Going 'to hell' with the Dalai Lama
It was a straightforward question, and the Dalai Lama had a ready answer.
At a packed talk this morning in Tokyo at the Foreign Correspondents Club of Japan, a journalist asked the Dalai Lama whether and how he would reincarnate in the future.
“You said you might not return. My question to you is where are you going to go?”
“To hell,” the Dalai Lama retorted, bursting out in hearty laughter.
He then struck a serious note, saying that his favorite daily Buddhist prayer contains the line: “So long as sentient beings’ suffering remains, I will remain in order to serve, to share their suffering.”
Like all Buddhists, he said he is in a continual pattern of rebirth. Once he dies, he’ll be reborn in another body, “but where born I don’t know.”
“If something useful,” he continued in his slightly fractured English, “as I mentioned earlier, half joke, if something useful, some benefit, at least to some needy people or needy sentient beings, I’m ready to go there (to hell).
“If not much work, I’m going to heaven!” he said, to more guffaws.
Earlier in the talk, the Dalai Lama said perpetuation of his lineage is not set in stone. If future Dalai Lamas are not serving their followers, then Buddhists should not be disheartened when the line comes to an end.
“Dalai institution evolved 600 years ago. It happened. Then about 300 years ago, Dalai Lama institution became head of both temporal as well as spatial. At a certain time, it happened. At a certain time, it will go. It is not important,” he said.
The Dalai Lama seems to revel in the image that China paints of him as a troublemaker, and a demon.
At the end of the talk and a news conference, the head of the correspondents club announced that the Dalai Lama had been made an honorary member, a typical gift bestowed on high-level speakers.
“Media people are troublemakers so I want to join as one member of troublemakers (club)!” he said, laughing heartily.

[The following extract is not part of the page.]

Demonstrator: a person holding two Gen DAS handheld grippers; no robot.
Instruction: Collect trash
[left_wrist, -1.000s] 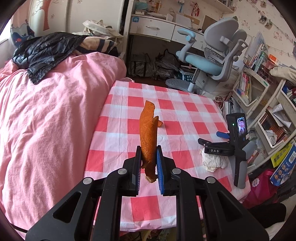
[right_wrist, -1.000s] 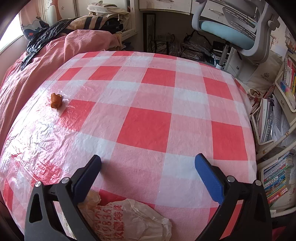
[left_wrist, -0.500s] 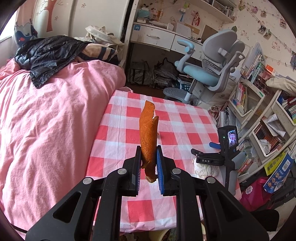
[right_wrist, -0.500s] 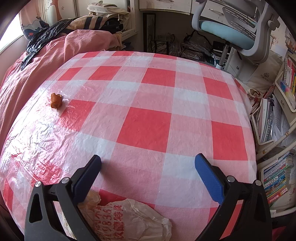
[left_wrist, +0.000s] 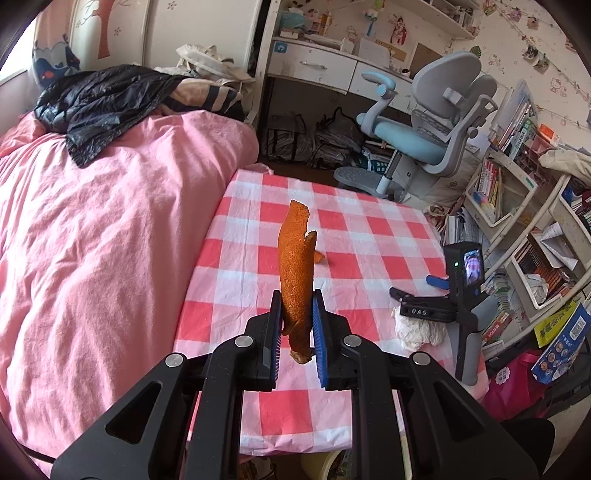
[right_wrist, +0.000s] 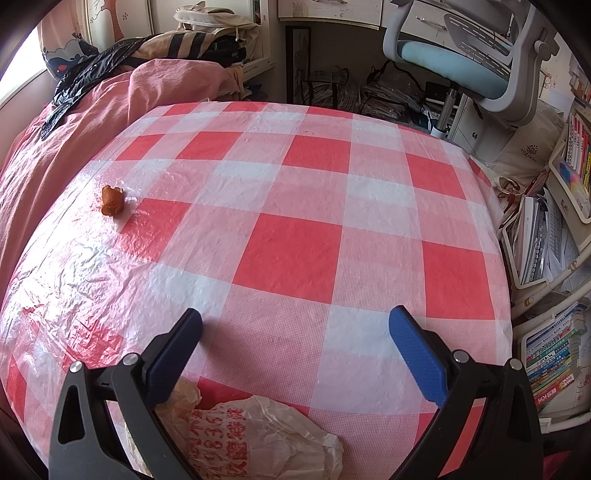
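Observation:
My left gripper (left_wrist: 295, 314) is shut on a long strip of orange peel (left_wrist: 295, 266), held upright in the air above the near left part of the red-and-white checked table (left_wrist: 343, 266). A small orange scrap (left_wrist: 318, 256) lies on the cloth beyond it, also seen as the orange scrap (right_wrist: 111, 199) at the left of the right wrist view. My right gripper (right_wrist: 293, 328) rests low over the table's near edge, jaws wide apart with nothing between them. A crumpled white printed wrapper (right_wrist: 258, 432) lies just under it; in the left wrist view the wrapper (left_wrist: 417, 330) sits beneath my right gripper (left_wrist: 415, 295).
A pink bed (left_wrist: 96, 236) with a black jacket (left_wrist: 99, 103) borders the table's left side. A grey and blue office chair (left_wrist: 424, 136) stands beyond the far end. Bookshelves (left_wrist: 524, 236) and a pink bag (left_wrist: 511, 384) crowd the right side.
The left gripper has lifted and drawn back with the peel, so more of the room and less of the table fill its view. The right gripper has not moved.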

Wish His Evilness fare-well!
Posted by: LBSH | November 03, 2008 at 10:11 PM
Well, after Beijing Olympics, as Dazin Gayso agreed himself, there is simply no stage for him and his self-proclaimed Tibetan-government-in-exile. Dazin Gayso is not a monk, not even a budduist follower. If he were truely what he disguises as, he should have resigned immediately after the violence uprising, fueled and lead by that institute of evil. If they were to proceed with Tibetan independance, go ahead with it. Just do not disguise under a monk robe, that's is a shame of all buddaism followers.
Posted by: Sparkle | November 17, 2008 at 03:14 PM
It must have been 30 years ago, long before I started to practice Buddhism, when some friends dragged me along to a talk at Syracuse University by some guy called they called the Dalai Lama. We got to the auditorium too late to hear most of what he had to say, but when this oddly dressed man stood up to bow and say goodbye, he smiled at the crowd. It's hard to describe, but his smile went straight to my heart, and I have never been able to forget that experience. Even now, it's hard to believe the effect he had.